Key principles to reinforce:
- Configuration over coding: In AUTOSAR and automotive middleware environments, correctness is largely determined by ARXML configuration, not application code. A correctly implemented algorithm can produce wrong results due to a single misconfigured parameter.
- Traceability as a first-class concern: Every configuration decision should be traceable to a requirement, safety goal, or architecture decision. Undocumented configuration choices are a common source of regression defects when ECUs are updated.
- Cross-module dependencies: In tightly integrated automotive software stacks, changing one module's configuration often requires corresponding updates in dependent modules. Always perform a dependency impact analysis before submitting configuration changes.
🏭 How This Topic Appears in Production Projects
- Project integration phase: The concepts covered in this lesson are most commonly encountered during ECU integration testing — when multiple software components from different teams are combined for the first time. Issues that were invisible in unit tests frequently surface at this stage.
- Supplier/OEM interface: This is a topic that frequently appears in technical discussions between Tier-1 ECU suppliers and OEM system integrators. Engineers who can speak fluently about these details earn credibility and are often brought into critical design review meetings.
- Automotive tool ecosystem: Vector CANoe/CANalyzer, dSPACE tools, and ETAS INCA are the standard tools used to validate and measure the correct behaviour of the systems described in this lesson. Familiarity with these tools alongside the conceptual knowledge dramatically accelerates debugging in real projects.
⚠️ Common Mistakes and How to Avoid Them
- Assuming default configuration is correct: Automotive software tools ship with default configurations that are designed to compile and link, not to meet project-specific requirements. Every configuration parameter needs to be consciously set. 'It compiled' is not the same as 'it is correctly configured'.

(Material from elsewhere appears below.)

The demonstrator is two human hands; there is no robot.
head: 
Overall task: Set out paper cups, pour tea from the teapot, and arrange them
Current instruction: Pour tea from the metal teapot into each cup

- Skipping documentation of configuration rationale: In a 3-year ECU project with team turnover, undocumented configuration choices become tribal knowledge that disappears when engineers leave. Document why a parameter is set to a specific value, not just what it is set to.
- Testing only the happy path: Automotive ECUs must behave correctly under fault conditions, voltage variations, and communication errors. Always test the error handling paths as rigorously as the nominal operation. Many production escapes originate in untested error branches.
- Version mismatches between teams: In a multi-team project, the BSW team, SWC team, and system integration team may use different versions of the same ARXML file. Version management of all ARXML files in a shared repository is mandatory, not optional.
📊 Industry Note
Engineers who master both the theoretical concepts and the practical toolchain skills covered in this course are among the most sought-after professionals in the automotive software industry. The combination of AUTOSAR standards knowledge, safety engineering understanding, and hands-on configuration experience commands premium salaries at OEMs and Tier-1 suppliers globally.